__DIRECTIONS__. Word for word, the records below are to be set down again.

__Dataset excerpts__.
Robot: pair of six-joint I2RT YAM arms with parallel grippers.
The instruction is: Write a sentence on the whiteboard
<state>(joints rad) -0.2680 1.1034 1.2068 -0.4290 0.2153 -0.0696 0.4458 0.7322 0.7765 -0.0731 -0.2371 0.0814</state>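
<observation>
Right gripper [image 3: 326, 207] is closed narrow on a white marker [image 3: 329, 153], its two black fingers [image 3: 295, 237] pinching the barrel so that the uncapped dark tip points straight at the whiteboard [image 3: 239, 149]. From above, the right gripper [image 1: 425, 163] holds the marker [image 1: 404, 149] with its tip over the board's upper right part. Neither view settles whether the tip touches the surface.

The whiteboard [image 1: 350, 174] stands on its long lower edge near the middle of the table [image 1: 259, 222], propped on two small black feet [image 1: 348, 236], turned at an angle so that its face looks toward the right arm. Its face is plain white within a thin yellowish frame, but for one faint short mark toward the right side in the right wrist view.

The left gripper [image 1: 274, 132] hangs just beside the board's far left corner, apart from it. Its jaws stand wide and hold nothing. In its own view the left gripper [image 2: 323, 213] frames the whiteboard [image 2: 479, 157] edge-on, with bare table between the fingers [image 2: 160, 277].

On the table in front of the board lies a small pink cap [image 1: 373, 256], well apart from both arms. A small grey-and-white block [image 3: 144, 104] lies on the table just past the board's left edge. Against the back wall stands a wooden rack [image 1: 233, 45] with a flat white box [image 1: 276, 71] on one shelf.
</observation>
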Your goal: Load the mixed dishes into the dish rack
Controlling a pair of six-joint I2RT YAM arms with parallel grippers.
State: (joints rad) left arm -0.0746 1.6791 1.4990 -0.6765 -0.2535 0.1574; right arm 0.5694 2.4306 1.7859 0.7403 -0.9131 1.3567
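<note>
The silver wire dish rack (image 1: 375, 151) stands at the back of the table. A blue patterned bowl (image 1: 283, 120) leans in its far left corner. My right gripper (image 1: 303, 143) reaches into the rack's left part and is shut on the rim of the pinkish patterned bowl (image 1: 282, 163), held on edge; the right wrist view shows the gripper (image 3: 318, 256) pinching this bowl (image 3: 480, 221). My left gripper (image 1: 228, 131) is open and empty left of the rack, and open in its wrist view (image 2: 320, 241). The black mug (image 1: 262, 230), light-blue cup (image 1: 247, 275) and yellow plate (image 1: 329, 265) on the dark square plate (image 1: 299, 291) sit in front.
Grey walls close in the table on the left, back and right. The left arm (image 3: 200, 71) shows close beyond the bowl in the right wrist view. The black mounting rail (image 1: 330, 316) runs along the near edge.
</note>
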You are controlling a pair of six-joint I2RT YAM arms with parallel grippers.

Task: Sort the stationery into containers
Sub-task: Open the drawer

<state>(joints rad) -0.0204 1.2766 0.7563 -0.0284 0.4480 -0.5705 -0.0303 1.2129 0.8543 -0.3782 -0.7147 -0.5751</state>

__YOUR SOLUTION__.
Robot: pair of six-joint I2RT YAM arms with parallel grippers.
The instruction is: Write a sentence on the whiteboard
<state>(joints rad) -0.2680 1.1034 1.2068 -0.4290 0.2153 -0.0696 0.4458 0.7322 0.7765 -0.0731 -0.2371 0.0814</state>
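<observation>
Right gripper [image 3: 326, 207] is closed narrow on a white marker [image 3: 329, 153], its two black fingers [image 3: 295, 237] pinching the barrel so that the uncapped dark tip points straight at the whiteboard [image 3: 239, 149]. From above, the right gripper [image 1: 425, 163] holds the marker [image 1: 404, 149] with its tip over the board's upper right part. Neither view settles whether the tip touches the surface.

The whiteboard [image 1: 350, 174] stands on its long lower edge near the middle of the table [image 1: 259, 222], propped on two small black feet [image 1: 348, 236], turned at an angle so that its face looks toward the right arm. Its face is plain white within a thin yellowish frame, but for one faint short mark toward the right side in the right wrist view.

The left gripper [image 1: 274, 132] hangs just beside the board's far left corner, apart from it. Its jaws stand wide and hold nothing. In its own view the left gripper [image 2: 323, 213] frames the whiteboard [image 2: 479, 157] edge-on, with bare table between the fingers [image 2: 160, 277].

On the table in front of the board lies a small pink cap [image 1: 373, 256], well apart from both arms. A small grey-and-white block [image 3: 144, 104] lies on the table just past the board's left edge. Against the back wall stands a wooden rack [image 1: 233, 45] with a flat white box [image 1: 276, 71] on one shelf.
</observation>
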Your goal: Load the mixed dishes into the dish rack
Controlling a pair of six-joint I2RT YAM arms with parallel grippers.
State: (joints rad) left arm -0.0746 1.6791 1.4990 -0.6765 -0.2535 0.1574; right arm 0.5694 2.4306 1.7859 0.7403 -0.9131 1.3567
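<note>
The silver wire dish rack (image 1: 375, 151) stands at the back of the table. A blue patterned bowl (image 1: 283, 120) leans in its far left corner. My right gripper (image 1: 303, 143) reaches into the rack's left part and is shut on the rim of the pinkish patterned bowl (image 1: 282, 163), held on edge; the right wrist view shows the gripper (image 3: 318, 256) pinching this bowl (image 3: 480, 221). My left gripper (image 1: 228, 131) is open and empty left of the rack, and open in its wrist view (image 2: 320, 241). The black mug (image 1: 262, 230), light-blue cup (image 1: 247, 275) and yellow plate (image 1: 329, 265) on the dark square plate (image 1: 299, 291) sit in front.
Grey walls close in the table on the left, back and right. The left arm (image 3: 200, 71) shows close beyond the bowl in the right wrist view. The black mounting rail (image 1: 330, 316) runs along the near edge.
</note>
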You are controlling a pair of six-joint I2RT YAM arms with parallel grippers.

Task: Sort the stationery into containers
Sub-task: Open the drawer

<state>(joints rad) -0.0204 1.2766 0.7563 -0.0284 0.4480 -0.5705 -0.0303 1.2129 0.8543 -0.3782 -0.7147 -0.5751</state>

This exercise has been answered in full.